Ilyse Hogue of NARAL Pro-Choice America also condemned Collins' Kavanaugh vote and wrote, "We're ready to defeat her."

"The day Susan Collins voted to confirm Brett Kavanaugh was the day she destroyed her reputation as a reasonable moderate," said Brian Fallon, executive director of Demand Justice, which advocates for a progressive judiciary. "A top priority for us in the coming year will be to continue to invest resources in Maine to ensure Collins never lives down her vote for Kavanaugh."

The group invested in a six-figure ad campaign earlier this year to highlight the damage Collins helped do by becoming the deciding vote in Kavanaugh's confirmation.

Following the senator's announcement Wednesday a number of political observers also pointed to her approach to impeachment proceedings against President Donald Trump as a potential liability for Collins' campaign.

In 1999, Greg Sargent wrote Tuesday at The Washington Post, Collins was a leading voice in the Senate calling for "more evidence" and "witnesses" to help lawmakers fulfill their "duty to do impartial justice" as they decided whether to impeach President Bill Clinton for perjury and obstruction of justice.

"Her stance on whether to hear from witnesses at Trump's trial will figure bigly" in her campaign, predicted Sargent.

MFAL has already condemned Collins for chastising Senate Minority Leader Chuck Schumer (D-N.Y.) for publicizing his plan for the impeachment proceedings, Follayttar said.

"She's already missed the first opportunity to speak out in a rational voice calling for process as she did in 1999," Follayttar told Common Dreams. "So I think Mainers will hold her accountable... This will be a moment when she's called on to do her job, because impeachment is part of the Constitution. And she was elected to serve in the U.S. Senate and uphold the Constitution."

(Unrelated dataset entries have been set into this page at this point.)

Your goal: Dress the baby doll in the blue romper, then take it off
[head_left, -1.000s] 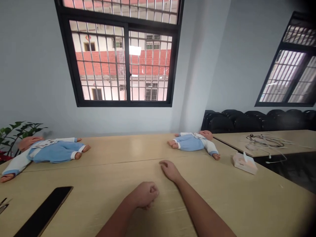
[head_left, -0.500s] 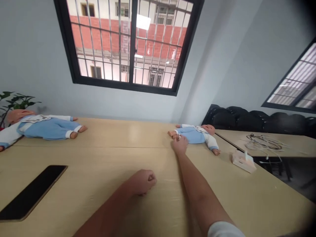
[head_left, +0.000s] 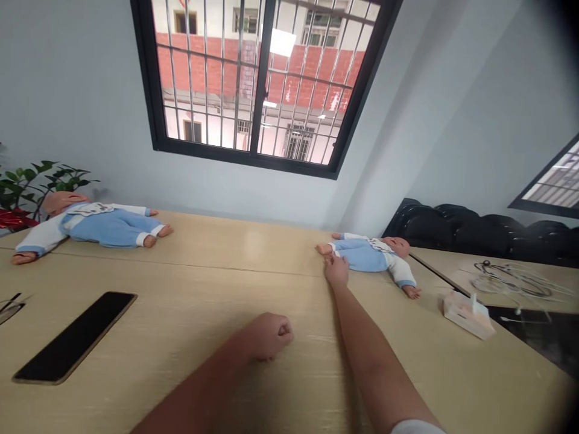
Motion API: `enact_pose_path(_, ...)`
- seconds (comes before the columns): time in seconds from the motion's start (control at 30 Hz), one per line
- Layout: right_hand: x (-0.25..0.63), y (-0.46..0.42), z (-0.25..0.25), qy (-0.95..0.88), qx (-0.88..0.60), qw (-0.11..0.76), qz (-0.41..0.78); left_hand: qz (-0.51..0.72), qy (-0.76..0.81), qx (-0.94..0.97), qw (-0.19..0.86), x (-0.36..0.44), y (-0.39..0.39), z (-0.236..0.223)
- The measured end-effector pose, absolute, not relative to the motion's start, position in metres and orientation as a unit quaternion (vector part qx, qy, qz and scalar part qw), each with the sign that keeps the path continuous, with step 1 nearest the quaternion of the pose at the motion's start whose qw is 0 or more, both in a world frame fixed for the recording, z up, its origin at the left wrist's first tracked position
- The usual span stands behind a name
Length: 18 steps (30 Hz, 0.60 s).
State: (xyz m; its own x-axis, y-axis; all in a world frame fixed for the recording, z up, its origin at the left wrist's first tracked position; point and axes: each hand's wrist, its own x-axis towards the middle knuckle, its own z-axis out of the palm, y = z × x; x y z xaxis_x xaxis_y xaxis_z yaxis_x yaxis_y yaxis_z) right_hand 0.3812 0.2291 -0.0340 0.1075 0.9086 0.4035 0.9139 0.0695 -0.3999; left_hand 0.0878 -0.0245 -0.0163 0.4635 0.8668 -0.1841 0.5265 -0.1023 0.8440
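Note:
A baby doll [head_left: 362, 258] in a blue and white outfit lies on its back at the far right of the table, head to the right. My right hand [head_left: 337, 270] reaches out to it, with fingers closed around the lower part of its near leg; that foot is mostly hidden by the hand. Closer in, my left hand [head_left: 270, 336] rests on the table in a loose fist, and nothing shows in it. Another baby doll [head_left: 106, 226], dressed alike, lies at the far left, away from both hands.
A dark phone-shaped slab [head_left: 76, 337] lies on the left of the table, with part of a pair of glasses [head_left: 9, 308] beside it. At right stand a tissue box [head_left: 468, 314], tangled cables [head_left: 511, 280] and black chairs [head_left: 452, 228]. A plant [head_left: 27, 181] is behind the left doll.
The camera view has swung slightly left, so the scene sits further right and the glasses have come into view. My right hand stays at the doll's leg; my left fist keeps its shape.

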Motion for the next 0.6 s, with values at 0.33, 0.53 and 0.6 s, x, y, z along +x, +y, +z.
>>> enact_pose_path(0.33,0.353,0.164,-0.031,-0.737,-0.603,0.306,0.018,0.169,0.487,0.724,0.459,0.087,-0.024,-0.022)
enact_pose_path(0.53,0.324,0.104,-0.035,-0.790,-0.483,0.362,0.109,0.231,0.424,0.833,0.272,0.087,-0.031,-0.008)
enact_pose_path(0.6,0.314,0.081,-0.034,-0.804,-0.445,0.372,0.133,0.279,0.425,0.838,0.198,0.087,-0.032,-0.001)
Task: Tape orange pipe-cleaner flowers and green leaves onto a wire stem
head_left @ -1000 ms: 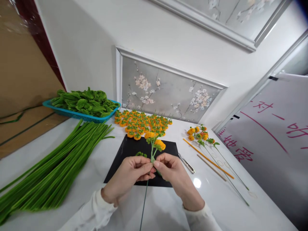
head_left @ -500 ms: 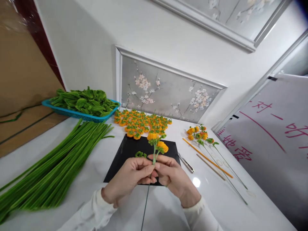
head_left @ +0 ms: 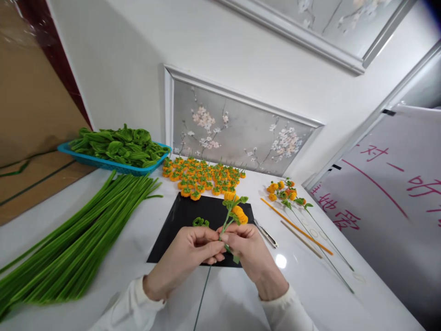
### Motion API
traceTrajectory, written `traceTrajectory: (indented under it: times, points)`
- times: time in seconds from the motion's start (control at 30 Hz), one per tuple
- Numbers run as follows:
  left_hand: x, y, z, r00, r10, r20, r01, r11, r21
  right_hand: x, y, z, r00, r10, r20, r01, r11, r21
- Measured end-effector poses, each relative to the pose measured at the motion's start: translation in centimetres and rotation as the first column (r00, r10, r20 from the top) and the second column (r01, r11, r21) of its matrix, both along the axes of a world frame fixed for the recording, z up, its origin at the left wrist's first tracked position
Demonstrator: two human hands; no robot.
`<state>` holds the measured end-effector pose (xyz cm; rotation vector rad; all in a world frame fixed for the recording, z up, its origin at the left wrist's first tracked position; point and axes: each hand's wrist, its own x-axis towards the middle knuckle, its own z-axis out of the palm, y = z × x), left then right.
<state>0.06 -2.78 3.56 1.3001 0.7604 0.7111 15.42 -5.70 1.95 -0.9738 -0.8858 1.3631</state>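
Between my hands is an artificial flower stem with two fuzzy orange flower heads and small green leaves at its top, leaning to the right. My left hand pinches the stem below the heads, and its long thin wire runs down toward me. My right hand is closed on the same stem just above, fingertips touching the left ones. A small green strip hangs under the right fingers. Beneath the hands lies a black mat with a few green fuzzy loops on it.
On the left lie many green pipe cleaners and a blue basket of green leaves. Behind the mat stand rows of orange flower heads. To the right are a craft knife, an orange pipe cleaner and finished flower stems.
The flower heads have tipped to the right and slightly down as the stem turned in my fingers. A green strip now shows below my right fingers.
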Motion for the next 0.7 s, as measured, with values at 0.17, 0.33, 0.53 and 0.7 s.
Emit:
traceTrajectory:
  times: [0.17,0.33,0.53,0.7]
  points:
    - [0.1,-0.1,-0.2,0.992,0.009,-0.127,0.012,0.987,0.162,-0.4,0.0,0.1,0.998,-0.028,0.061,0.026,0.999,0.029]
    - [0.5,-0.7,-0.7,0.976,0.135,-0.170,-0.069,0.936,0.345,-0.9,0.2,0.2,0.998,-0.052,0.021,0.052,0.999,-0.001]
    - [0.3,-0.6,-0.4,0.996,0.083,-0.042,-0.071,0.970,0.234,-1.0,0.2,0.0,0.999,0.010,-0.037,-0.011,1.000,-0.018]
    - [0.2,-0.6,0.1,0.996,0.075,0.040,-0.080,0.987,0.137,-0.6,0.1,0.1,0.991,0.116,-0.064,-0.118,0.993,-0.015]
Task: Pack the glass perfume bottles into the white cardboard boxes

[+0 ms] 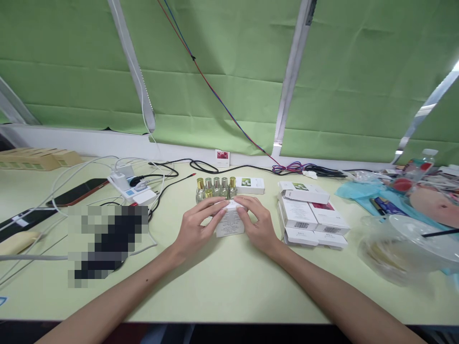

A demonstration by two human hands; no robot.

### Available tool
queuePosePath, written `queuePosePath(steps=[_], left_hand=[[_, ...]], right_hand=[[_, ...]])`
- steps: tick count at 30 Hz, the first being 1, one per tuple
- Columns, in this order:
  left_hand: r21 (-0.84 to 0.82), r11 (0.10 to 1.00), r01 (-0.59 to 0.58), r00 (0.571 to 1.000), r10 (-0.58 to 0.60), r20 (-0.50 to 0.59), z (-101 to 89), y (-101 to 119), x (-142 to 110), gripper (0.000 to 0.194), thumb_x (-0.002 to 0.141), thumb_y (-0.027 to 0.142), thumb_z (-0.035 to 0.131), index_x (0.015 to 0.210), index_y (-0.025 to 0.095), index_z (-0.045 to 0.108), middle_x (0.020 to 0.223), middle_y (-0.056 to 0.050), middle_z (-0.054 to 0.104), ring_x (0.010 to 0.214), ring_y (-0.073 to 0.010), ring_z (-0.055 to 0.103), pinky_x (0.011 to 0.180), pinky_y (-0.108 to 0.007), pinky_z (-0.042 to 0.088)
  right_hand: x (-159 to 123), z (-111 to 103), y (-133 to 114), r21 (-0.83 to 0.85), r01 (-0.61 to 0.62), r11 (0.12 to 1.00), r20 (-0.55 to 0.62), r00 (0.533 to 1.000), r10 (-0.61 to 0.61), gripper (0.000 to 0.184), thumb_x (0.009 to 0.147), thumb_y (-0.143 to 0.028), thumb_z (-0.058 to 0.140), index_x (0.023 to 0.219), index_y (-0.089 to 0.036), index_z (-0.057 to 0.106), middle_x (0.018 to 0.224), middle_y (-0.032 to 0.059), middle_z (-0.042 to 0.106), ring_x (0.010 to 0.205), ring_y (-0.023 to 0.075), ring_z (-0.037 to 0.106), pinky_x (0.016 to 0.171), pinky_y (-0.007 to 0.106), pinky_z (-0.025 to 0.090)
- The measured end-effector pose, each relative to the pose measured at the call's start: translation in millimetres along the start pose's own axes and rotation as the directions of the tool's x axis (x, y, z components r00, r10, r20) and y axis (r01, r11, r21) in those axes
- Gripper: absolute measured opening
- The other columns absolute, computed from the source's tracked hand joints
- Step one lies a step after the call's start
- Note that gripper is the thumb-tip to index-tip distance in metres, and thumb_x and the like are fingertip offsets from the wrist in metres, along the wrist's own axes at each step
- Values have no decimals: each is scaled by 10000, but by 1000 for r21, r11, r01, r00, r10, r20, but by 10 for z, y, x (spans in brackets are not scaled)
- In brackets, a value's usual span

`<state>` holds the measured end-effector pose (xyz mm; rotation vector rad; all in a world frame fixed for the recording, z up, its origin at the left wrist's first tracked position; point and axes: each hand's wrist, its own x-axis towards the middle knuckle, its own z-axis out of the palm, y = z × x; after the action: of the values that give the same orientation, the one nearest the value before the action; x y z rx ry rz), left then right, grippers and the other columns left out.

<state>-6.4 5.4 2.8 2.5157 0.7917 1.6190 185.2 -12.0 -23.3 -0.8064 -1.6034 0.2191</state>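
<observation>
A small white carton (230, 222) with printed text stands upright on the table between my two hands. My left hand (201, 220) has its fingers closed on the carton's left side and top edge. From the other side, my right hand (257, 220) grips the right side and top. Just behind the carton stand several small glass bottles (224, 187) with gold and silver caps. Another white box (251, 185) with a green-and-white picture lies beside them. To the right, several similar white boxes (297, 212) are piled up, some with end flaps sticking out.
At left lie a power strip (138, 191) with tangled cables, phones (77, 192) and brown cartons (39, 158). At right are a lidded plastic bowl (412, 243), blue plastic (358, 191) and a bottle (425, 165). A small card (222, 158) leans on the back wall.
</observation>
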Motion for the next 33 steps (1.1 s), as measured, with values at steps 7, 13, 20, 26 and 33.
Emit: queuePosePath(steps=[7, 13, 20, 26, 33], left_hand=[[7, 1000, 9, 1000, -9, 0, 0, 3, -1, 224, 960, 186, 636, 1120, 234, 785, 1112, -61, 781, 1015, -186, 746, 889, -301, 616], [14, 1000, 2, 1000, -2, -1, 6, 0, -5, 218, 962, 181, 634, 1118, 217, 783, 1111, -69, 779, 1012, -180, 742, 875, -288, 613], [17, 1000, 0, 1000, 0, -1, 2, 6, -1, 205, 954, 178, 649, 1105, 208, 785, 1109, -70, 779, 1010, -177, 743, 892, -286, 608], [7, 1000, -21, 1000, 21, -2, 1, -9, -11, 207, 932, 182, 682, 1110, 206, 785, 1130, -81, 771, 1007, -185, 743, 888, -300, 613], [1, 1000, -19, 1000, 19, -1, 7, -17, -15, 208, 925, 181, 695, 1109, 207, 789, 1138, -82, 769, 1002, -186, 745, 888, -300, 614]], right_hand=[[4, -3, -8, 6, -9, 1000, 7, 1000, 9, 271, 997, -244, 572, 1203, -291, 742, 1183, 75, 749, 1147, 211, 675, 1010, 409, 561], [-6, 2, 6, 11, -10, 1000, 1, 1000, 10, 277, 996, -228, 580, 1213, -270, 747, 1197, 87, 746, 1160, 211, 670, 1018, 404, 557], [-4, -4, 13, -2, -2, 1000, 1, 1000, 2, 273, 992, -236, 592, 1210, -265, 753, 1181, 86, 750, 1149, 211, 676, 1008, 385, 564], [-6, -4, 21, -3, 6, 1000, 2, 1000, -6, 271, 980, -236, 615, 1212, -268, 750, 1184, 87, 752, 1144, 218, 680, 1005, 398, 566], [-8, 2, 23, -15, 17, 1000, 0, 1000, -17, 280, 961, -254, 649, 1226, -284, 736, 1197, 81, 748, 1153, 227, 680, 1002, 409, 570]])
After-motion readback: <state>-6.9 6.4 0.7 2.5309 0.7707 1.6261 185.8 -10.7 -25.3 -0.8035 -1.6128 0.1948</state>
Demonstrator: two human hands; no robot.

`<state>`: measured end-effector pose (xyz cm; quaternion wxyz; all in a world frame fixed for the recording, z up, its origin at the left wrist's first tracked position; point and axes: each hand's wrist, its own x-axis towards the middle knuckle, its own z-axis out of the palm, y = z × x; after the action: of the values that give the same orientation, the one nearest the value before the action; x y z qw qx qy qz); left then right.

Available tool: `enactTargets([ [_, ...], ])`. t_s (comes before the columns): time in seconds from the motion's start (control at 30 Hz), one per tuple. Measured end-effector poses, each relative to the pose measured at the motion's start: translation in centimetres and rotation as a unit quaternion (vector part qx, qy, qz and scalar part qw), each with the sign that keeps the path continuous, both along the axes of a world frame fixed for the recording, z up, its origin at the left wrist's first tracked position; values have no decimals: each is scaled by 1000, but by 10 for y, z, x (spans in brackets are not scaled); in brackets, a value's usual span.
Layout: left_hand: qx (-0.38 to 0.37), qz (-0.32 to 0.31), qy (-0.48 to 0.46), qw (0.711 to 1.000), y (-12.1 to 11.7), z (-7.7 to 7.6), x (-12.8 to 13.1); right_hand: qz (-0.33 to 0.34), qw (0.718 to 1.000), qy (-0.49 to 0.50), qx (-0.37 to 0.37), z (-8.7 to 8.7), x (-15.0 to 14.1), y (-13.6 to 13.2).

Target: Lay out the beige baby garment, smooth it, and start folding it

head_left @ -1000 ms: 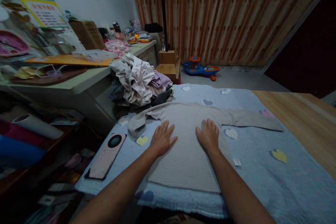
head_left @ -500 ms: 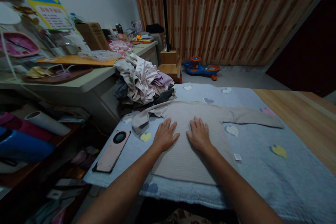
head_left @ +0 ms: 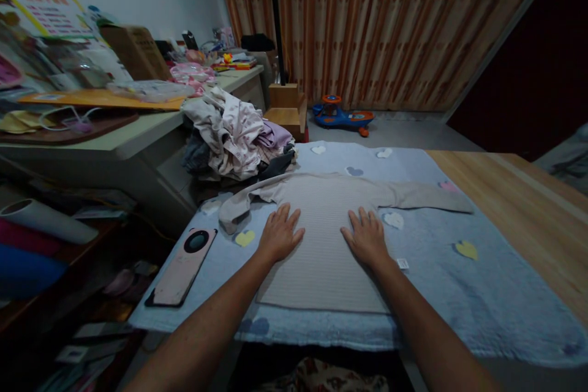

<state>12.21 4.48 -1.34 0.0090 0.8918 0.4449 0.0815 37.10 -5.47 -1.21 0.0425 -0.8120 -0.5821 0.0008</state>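
Person at a table spread with a pale blue heart-patterned blanket [head_left: 432,294]. Grey ribbed long-sleeved top [head_left: 324,226] laid out on it, one sleeve stretched to the person's right, the other bent down on the left. Left hand [head_left: 278,233] palm down by the top's left side; right hand [head_left: 366,236] likewise toward its right, fingers spread on both. White tag [head_left: 402,263] beside the right forearm. Pink phone [head_left: 184,272], lens ring upward, near the left arm. Crumpled clothes pile [head_left: 234,135] beyond, next to a cluttered desk [head_left: 124,144]. Blue-orange ride-on toy [head_left: 342,117] before a striped curtain [head_left: 376,30].
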Motion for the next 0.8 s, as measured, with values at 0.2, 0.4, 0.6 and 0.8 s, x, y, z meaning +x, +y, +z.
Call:
enactTargets([
  [0.2,3,6,3,1000,0,1,0,-40,999,-20,18,-1,10,-9],
  [0.4,7,5,5,1000,0,1,1,-45,999,-5,-3,5,10,-5],
  [0.6,13,-1,4,1000,0,1,0,11,1000,19,-10,8,14,9],
  [0.8,13,-3,-1,1000,1,1,0,23,999,23,28,-1,35,7],
])
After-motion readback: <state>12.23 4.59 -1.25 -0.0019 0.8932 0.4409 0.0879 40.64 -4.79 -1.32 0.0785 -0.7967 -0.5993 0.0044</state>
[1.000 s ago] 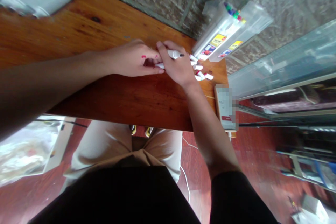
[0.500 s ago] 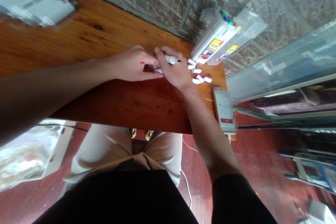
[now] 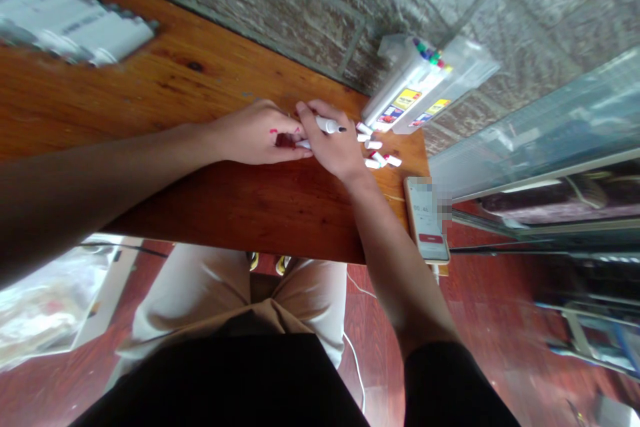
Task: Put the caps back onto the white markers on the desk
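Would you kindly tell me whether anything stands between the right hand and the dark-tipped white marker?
Nothing visible does: the right hand holds the white marker, and the short white pieces lie to the hand's right.

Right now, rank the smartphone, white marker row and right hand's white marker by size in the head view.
1. White marker row, cut off by the frame
2. Smartphone
3. Held white marker, partly hidden

White marker (image 3: 327,125) held in the right hand (image 3: 336,148)
The left hand (image 3: 257,133) is set against the right; small white caps (image 3: 373,145) (some red-ended) are scattered nearby.
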`<state>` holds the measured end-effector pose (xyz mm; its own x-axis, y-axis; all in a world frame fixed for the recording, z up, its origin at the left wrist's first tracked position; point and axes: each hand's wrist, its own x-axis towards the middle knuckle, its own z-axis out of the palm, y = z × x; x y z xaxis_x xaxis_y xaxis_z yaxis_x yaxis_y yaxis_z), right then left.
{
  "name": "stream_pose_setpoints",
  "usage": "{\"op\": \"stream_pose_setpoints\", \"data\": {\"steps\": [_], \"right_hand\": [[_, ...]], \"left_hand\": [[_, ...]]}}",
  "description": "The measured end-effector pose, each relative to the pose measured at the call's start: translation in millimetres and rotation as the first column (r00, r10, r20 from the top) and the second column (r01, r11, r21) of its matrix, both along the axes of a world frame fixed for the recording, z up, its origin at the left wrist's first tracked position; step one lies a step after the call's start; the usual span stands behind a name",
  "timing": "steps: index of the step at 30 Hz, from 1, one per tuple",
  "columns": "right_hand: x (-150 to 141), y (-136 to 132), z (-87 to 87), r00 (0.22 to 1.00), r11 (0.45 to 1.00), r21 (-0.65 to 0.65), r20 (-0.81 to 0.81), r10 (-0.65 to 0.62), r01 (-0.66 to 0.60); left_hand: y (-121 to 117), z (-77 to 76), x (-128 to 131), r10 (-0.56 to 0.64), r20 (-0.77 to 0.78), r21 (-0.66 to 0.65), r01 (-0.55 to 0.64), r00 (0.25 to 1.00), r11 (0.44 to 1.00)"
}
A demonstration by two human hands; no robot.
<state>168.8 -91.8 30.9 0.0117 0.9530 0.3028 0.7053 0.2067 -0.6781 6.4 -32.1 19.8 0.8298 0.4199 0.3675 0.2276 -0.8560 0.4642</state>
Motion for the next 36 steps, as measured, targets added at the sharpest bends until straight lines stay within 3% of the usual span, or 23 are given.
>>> {"op": "stream_pose_setpoints", "data": {"steps": [5,14,26,36], "right_hand": [[-0.6,-0.4,1.2,1.000,1.000,-0.009,-0.022,0.017,-0.017],[-0.7,-0.3,1.4,1.000,1.000,-0.010,-0.023,0.018,-0.018],[-0.2,-0.2,0.9,1.000,1.000,0.005,0.015,0.012,-0.012],[-0.2,0.2,0.6,1.000,0.999,-0.024,-0.012,0.022,-0.022]], "left_hand": [[2.5,-4.2,0.6,0.004,0.042,-0.067,-0.001,0.999,0.998],[3.6,-5.4,0.6,0.011,0.056,-0.078,-0.007,0.998,0.997],[-0.9,2.0,-0.2,0.008,-0.029,-0.006,-0.008,1.000,1.000],[-0.4,0.5,-0.1,-0.017,-0.008,0.027,0.017,1.000,0.999]]}}
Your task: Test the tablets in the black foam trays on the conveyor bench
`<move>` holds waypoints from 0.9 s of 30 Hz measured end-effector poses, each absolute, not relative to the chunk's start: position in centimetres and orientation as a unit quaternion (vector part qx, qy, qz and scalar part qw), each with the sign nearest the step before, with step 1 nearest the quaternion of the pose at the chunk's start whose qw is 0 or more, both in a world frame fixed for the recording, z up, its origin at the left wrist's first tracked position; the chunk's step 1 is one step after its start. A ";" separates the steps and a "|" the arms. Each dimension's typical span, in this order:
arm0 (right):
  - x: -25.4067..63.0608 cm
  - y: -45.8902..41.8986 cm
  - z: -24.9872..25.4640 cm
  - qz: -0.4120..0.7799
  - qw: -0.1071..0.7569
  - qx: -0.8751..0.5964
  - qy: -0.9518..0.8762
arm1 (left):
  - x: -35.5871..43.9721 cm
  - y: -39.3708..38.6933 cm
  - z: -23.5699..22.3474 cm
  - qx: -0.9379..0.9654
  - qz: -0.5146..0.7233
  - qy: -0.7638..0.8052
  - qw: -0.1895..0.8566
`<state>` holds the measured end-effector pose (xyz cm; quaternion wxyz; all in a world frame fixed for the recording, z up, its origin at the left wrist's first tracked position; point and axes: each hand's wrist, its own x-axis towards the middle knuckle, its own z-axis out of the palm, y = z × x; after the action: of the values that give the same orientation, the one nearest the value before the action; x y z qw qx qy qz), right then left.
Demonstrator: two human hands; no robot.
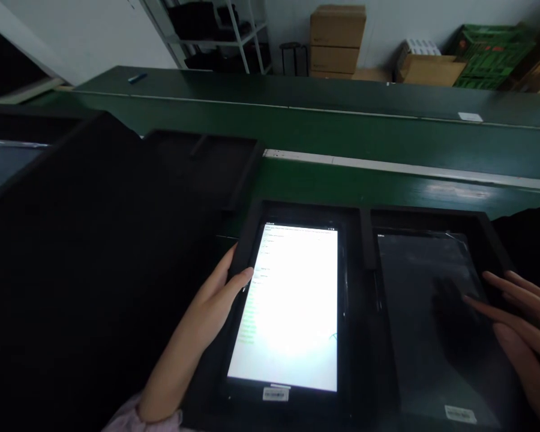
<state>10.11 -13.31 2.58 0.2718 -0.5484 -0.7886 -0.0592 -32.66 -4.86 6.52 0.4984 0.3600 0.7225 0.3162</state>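
Observation:
A tablet [296,306] with a bright white screen lies in the left recess of a black tray [365,240]. My left hand [216,300] grips the tray's left side, its thumb resting at that tablet's left edge and its other fingers partly hidden. In the right recess lies a second tablet [425,336], its screen almost wholly dark. Over the dark tablet's right side is my right hand [522,318], fingers apart and holding nothing. Its index fingertip is at the screen; contact is hard to judge. Each tablet has a white barcode label [275,394] at the bottom.
Another black tray [225,162] sits behind to the left, beside a large black surface [94,270]. A white rail [387,166] crosses the green bench [306,186]. Farther back are cardboard boxes [336,39], green crates [490,54] and a shelf rack [247,36].

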 end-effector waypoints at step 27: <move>5.6 -17.3 0.9 0.037 0.285 -0.570 -0.769 | -33.9 -11.4 1.2 0.684 0.144 0.692 0.180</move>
<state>5.56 -17.30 0.95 0.2849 -0.5705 -0.7694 0.0368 -33.87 -11.43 1.18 0.1797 0.6844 0.6917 0.1444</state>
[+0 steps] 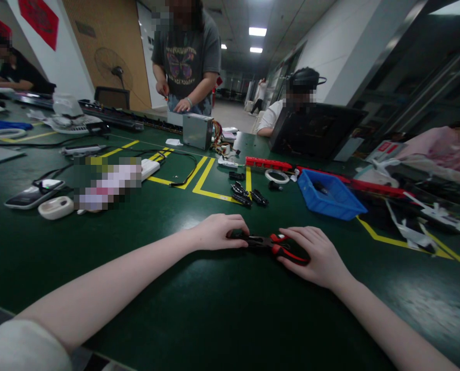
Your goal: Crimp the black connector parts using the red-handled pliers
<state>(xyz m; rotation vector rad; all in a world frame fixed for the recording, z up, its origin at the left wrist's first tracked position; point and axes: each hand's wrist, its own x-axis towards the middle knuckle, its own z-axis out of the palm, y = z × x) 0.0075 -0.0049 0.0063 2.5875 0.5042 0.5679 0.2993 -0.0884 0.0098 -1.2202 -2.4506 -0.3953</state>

The Be A Hero campaign, led by Medicare for All campaigner Ady Barkan, tweeted a video of Barkan pleading with Collins in 2017 to protect the Affordable Care Act before voting for the GOP tax plan.

"This video of Senator Collins telling Ady Barkan, a dying man, that he should 'trust Senator McConnell' is ABSOLUTELY ENRAGING," tweeted anti-Trump campaigner Kristin Mink. "It was a year before she told women to trust Kavanaugh. She 'trusts' all the wrong people, which is why we can't trust her."

So far, at least seven Mainers have announced their campaigns for Collins' seat, including Maine House Speaker Sara Gideon and progressive lobbyist Betsy Sweet, both Democrats, and Independent Tiffany Bond.

Collins "has toyed with Mainers long enough with her political games that have placed our healthcare at risk, allowed 60+ corporations to pay ZERO in taxes and installed extreme anti-choice justices into all levels of our court system," MFAL told Common Dreams in an emailed statement. "We will not stop until she is unseated in November 2020."